For readers unfamiliar with this sorry tale it goes back to the sad demise of Waterford Wedgwood Royal Doulton in January 2009 under the hapless leadership of the O'Reilly family. The company was then sold to an American private equity company, KPS Capital Partners, free of any pension liabilities.

The pensions of previous Wedgwood employees would be taken care of by the Government-run Pension Protection Fund, set up in the aftermath of the Robert Maxwell-Daily Mirror fraud.

But here's the rub. Because the adjacent, but separate Wedgwood Museum employed five members of staff and used the same pension fund, its assets became liable for the pension debt of all 7,000 Wedgwood ex-employees.

But the museum was specifically set up as a stand alone trust in 1961, so how can a collection ring-fenced 50 years ago be sold off now? While we await the judgement, the museum – still open for visits – has gone into administration, with its priceless collection at risk.

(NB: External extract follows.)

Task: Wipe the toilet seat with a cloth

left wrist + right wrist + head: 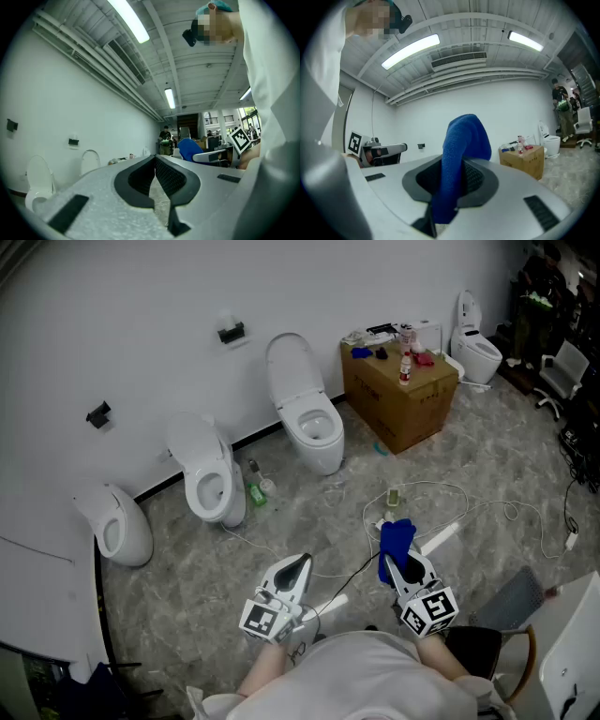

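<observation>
A blue cloth is pinched in my right gripper, which is shut on it low in the head view, right of centre. My left gripper hangs beside it to the left, its jaws closed tip to tip with nothing held. Two white toilets with raised lids stand by the far wall: one at centre, another to its left. A third toilet sits far right. Both grippers are well short of all of them, over the floor.
A white urinal-like bowl stands at the left. A cardboard box with bottles and small items sits right of the centre toilet. A green bottle stands on the floor. White cables trail across the marble floor. A chair is far right.
</observation>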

And what a collection it is. Its origins can be traced back to Josiah Wedgwood, himself, pictured below left, who, in 1774, wrote of how 'I have often wish'd I had saved a single specimen of all the new articles I have made, and would now give 20 times the original value for such a collection. I am now, from thinking, and talking a little more upon this subject ... resolv'd to make a beginning'.

And so he made a beginning on what is among the finest ceramics collection in the world with some 8,000 objects on display testifying both to Wedgwood's genius and the company's productivity. But it also tells a broader story of Stoke-on-Trent. The museum is dedicated to 'The People Who Have Made Objects of Great Beauty from the Soils of Staffordshire' and it describes the advent of industrialisation, the nature of the English Enlightenment, and how the ideas of the French Revolution came to the UK. This is the intellectual world of 1700s Birmingham, Lichfield, Stoke-on-Trent and North Staffordshire so brilliantly described in Jenny Uglow's book, The Lunar Society.

What is more, it has been a great success. The Heritage Lottery Fund gifted the museum £5 million to set it up; it won the £100,000 Art Fund prize for best museum and gallery; and only this year its archive collection was recognised by the United Nations as of world renown – alongside the Bill of Rights and death warrant of King Charles I.

All of this is in danger because of a flawed piece of pension legislation. Let us hope the judgement goes in Stoke's favour.

If we lose, the situation is bleaker. A national fund-raising strategy will be needed. The Wedgwood family have been raising awareness and have gained a huge number of supporters, from ex-pottery workers in Bentilee to enthusiasts in Brazil, the USA and Australia.

Characteristically, Nicholas Soames had his own ideas. 'I do not like the sound of the museum closing at all,' his letter to me ended. 'Are you planning a violent demonstration to secure its future?' Not quite yet.